Письмо прибыло за два дня до суда. Под пристальным взглядом Элис она спрятала его в карман и открыла, лишь уединившись у себя в спальне. Трясущимися руками сломала печать и развернула толстый лист гербовой бумаги Линвуда.
Послание было очень кратким: «Завтра в одиннадцатом часу. Л.».
Венеция испытала огромный прилив облегчения, но ненадолго. Завтра. При мысли о том, что готовит ей завтрашний день, у нее тревожно сжалось сердце.
Раздался стук в дверь.
— Венеция? — обеспокоенно позвала Элис.
— Лучше присядь, Элис. Мне нужно тебе кое-что рассказать.
На следующее утро экипаж Рейзби без опознавательных знаков вез Венецию и Элис в Ньюгейт. Хотя ночью Венеция не сомкнула глаз, сейчас, направляясь на собственную свадьбу, чувствовала себя очень спокойно. На ней было простое дневное платье цвета зеленой листвы, поверх которого был надет темный плащ. Ее волосы были убраны в классическом строгом стиле. Единственным ее украшением были жемчужные сережки. Едва ли такой наряд можно было назвать подходящим для новобрачной, но она не хотела ничем выдать себя перед теми, кто мог наблюдать за происходящим. Не осмеливалась ставить под угрозу успешность проведения церемонии.
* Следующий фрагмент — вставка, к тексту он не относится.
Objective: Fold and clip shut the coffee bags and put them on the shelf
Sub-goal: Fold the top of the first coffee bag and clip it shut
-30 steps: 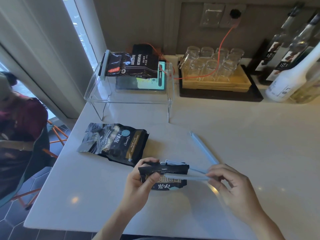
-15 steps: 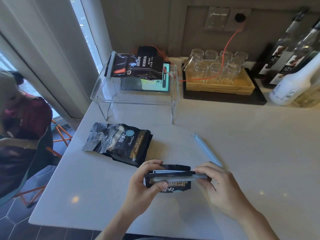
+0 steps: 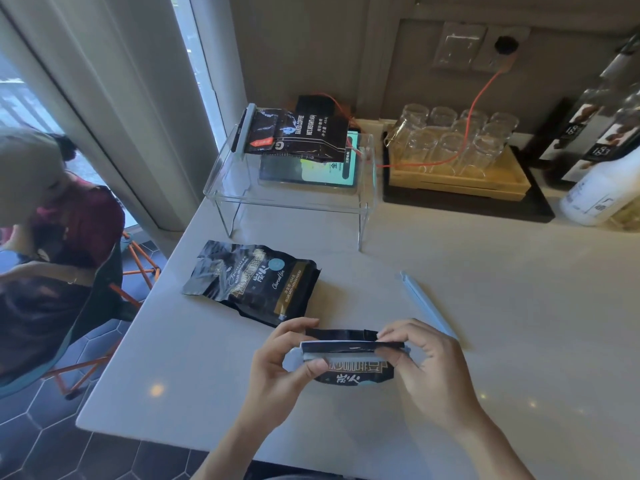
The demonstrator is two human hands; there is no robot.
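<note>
Both hands pinch the folded top of a black coffee bag (image 3: 358, 374) just above the counter (image 3: 519, 323). The left hand (image 3: 280, 372) clamps the left end, thumb in front and fingers behind; the right hand (image 3: 426, 372) clamps the right end, fingertips pressed on the fold. A pale blue clip (image 3: 346, 355) lies along that fold between the two grips. One second ago the clip's bars stuck out to the right, apart, with the right hand at their far end; now they lie together over the fold and the right hand has moved in against the bag.

Taking the held bag as landmark: a second, unclipped coffee bag (image 3: 254, 282) lies flat on the counter just beyond it to the left, where it was before. A spare blue clip (image 3: 424, 303) lies beyond it to the right, unmoved. Farther back stands the clear shelf (image 3: 298, 199), a clipped coffee bag (image 3: 294, 136) resting on top. Right of the shelf, a wooden tray (image 3: 457, 181) carries upturned glasses (image 3: 450, 140).
</note>
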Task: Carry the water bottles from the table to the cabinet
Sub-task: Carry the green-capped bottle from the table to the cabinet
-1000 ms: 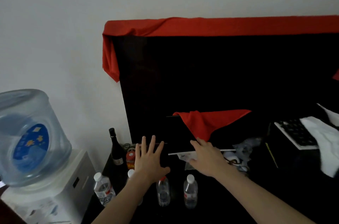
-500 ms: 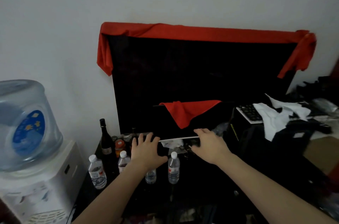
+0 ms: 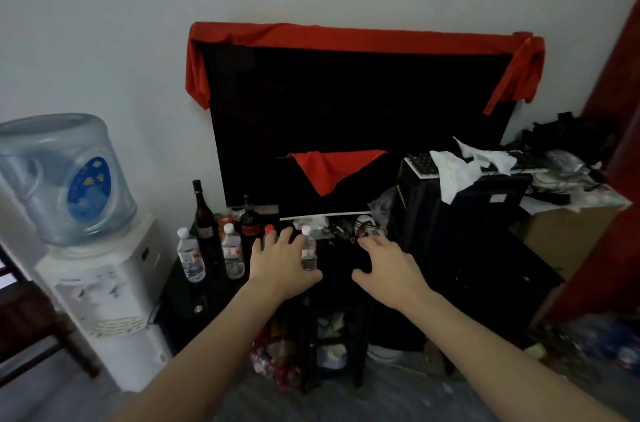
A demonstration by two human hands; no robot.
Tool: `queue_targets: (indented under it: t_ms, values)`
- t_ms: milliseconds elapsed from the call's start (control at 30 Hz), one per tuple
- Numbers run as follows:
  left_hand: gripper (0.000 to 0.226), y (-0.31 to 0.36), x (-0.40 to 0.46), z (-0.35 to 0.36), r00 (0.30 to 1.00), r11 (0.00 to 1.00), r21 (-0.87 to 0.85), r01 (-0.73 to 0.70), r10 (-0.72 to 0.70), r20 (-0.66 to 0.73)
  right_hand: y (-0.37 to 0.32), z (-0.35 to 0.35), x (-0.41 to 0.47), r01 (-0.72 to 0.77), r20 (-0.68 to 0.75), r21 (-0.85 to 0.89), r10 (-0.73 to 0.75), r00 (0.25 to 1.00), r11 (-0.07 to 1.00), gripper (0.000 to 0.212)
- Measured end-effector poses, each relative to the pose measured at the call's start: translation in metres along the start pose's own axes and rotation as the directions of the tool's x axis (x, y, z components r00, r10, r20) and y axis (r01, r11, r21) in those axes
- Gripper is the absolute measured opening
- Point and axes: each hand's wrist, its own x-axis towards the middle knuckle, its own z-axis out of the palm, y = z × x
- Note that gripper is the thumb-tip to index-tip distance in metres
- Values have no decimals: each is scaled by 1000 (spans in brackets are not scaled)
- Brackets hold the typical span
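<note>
both hands — left hand (image 3: pixel 278 264), right hand (image 3: pixel 388 266) — spread, holding nothing.

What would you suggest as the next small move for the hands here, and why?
Probably lower the left hand and close it around the white-capped bottle beside its fingers. Both hands hover open and hold nothing, and the right hand has no bottle near it.
</note>
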Motion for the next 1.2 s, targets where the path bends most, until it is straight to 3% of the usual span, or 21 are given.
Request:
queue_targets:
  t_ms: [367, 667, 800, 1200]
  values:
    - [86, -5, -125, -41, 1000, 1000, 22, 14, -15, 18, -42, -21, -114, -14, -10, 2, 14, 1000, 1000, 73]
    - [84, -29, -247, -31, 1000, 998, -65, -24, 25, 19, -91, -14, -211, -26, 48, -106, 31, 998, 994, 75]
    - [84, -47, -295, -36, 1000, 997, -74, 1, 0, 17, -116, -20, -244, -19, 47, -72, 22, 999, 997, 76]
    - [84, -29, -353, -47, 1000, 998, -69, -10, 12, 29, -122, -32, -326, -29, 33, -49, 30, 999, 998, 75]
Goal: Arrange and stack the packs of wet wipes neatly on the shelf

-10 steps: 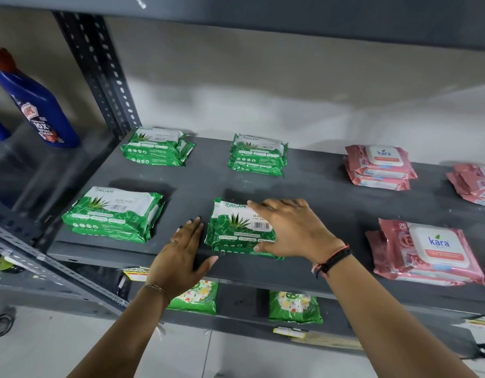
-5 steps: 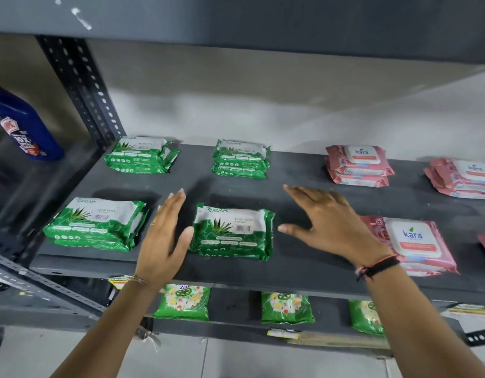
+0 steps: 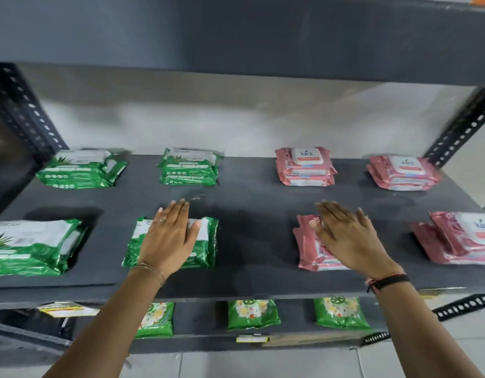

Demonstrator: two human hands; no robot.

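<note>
While flat and spread over the front green pack (image 3: 206,241), left hand (image 3: 167,241) pinching nothing; right hand (image 3: 347,241) likewise open above the front pink pack (image 3: 308,246). Both packs on the grey shelf (image 3: 249,279), well apart.

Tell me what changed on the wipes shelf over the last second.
The right hand left the front green pack and moved right, now flat over the front pink pack. The left hand moved from beside the green pack onto its top. Neither hand grips anything. The camera view shifted right. All the packs appear to lie where they were on the shelf.
</note>
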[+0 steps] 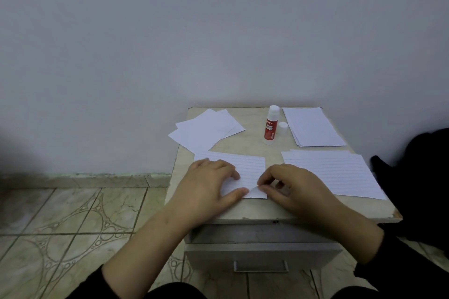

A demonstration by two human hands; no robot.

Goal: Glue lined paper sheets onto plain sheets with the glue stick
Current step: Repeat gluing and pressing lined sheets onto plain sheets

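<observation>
While my left hand (211,178) presses flat on a lined sheet (247,167) at the table's (243,209) near edge, my right hand (289,183) pinches its corner, the uncapped glue stick (271,126) standing behind, so I judge stacks remain.

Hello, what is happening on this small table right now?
A person is working on a lined sheet at the front of a small cabinet top. The left hand presses it flat, while the right hand pinches its near right corner. The glue stick stands open behind, its cap beside it. Plain sheets and two stacks of lined sheets wait around.
</observation>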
Бросив взгляд на Рейзби, Элис склонилась к ней и прошептала:
— Еще не поздно передумать, Венеция.
Рейзби догадался, что Элис пытается отговорить ее от замужества, но ничего не сказал. От его привычного веселого расположения духа не осталось и следа, он выглядел почти таким же холодным и серьезным, как Линвуд. А уж в серьезности намерений Линвуда сомневаться не приходилось.
Сглотнув, Венеция тщательно разгладила складку на бежевой перчатке из кожи козленка. Это было совершенно излишним, принимая во внимание размах того, что они затеяли. Но на кону стояла жизнь Линвуда, поэтому Венеция не позволяла себе думать о том, что случится, если им не удастся осуществить план… или, наоборот, удастся. Она просто сосредоточилась на том, что должна сделать. Даже сейчас она продолжала играть роль хладнокровной, невозмутимой мисс Фокс, хотя Рейзби и Элис знали правду и про ее настоящее имя, и про истинные чувства.
— Ты знаешь, я не собираюсь менять решение.
Со вчерашнего дня они только и делали, что спорили об этом.
В голове Венеции снова и снова звучали вопросы подруги: «Что, если ты заблуждаешься? Все доказательства указывают на него. Что, если он пустил пулю в висок твоего отца?»
Но ее вера в Линвуда оставалась неколебимой. «Нет, Элис, он этого не делал». Такой ответ шел вразрез с логикой и уликами, но ее сердце считало его единственно правильным.
Даже если она заблуждалась, это уже не имело значения. Она не могла допустить, чтобы его повесили.
Когда они прибыли, Линвуд находился в камере один, чисто выбритый и безукоризненно одетый. Одного взгляда на него было достаточно, чтобы напомнить Венеции, сколь он восхитительно красив и привлекателен и как сильно она его любит. При виде его у нее перехватило дыхание, а сердце на мгновение перестало биться в груди.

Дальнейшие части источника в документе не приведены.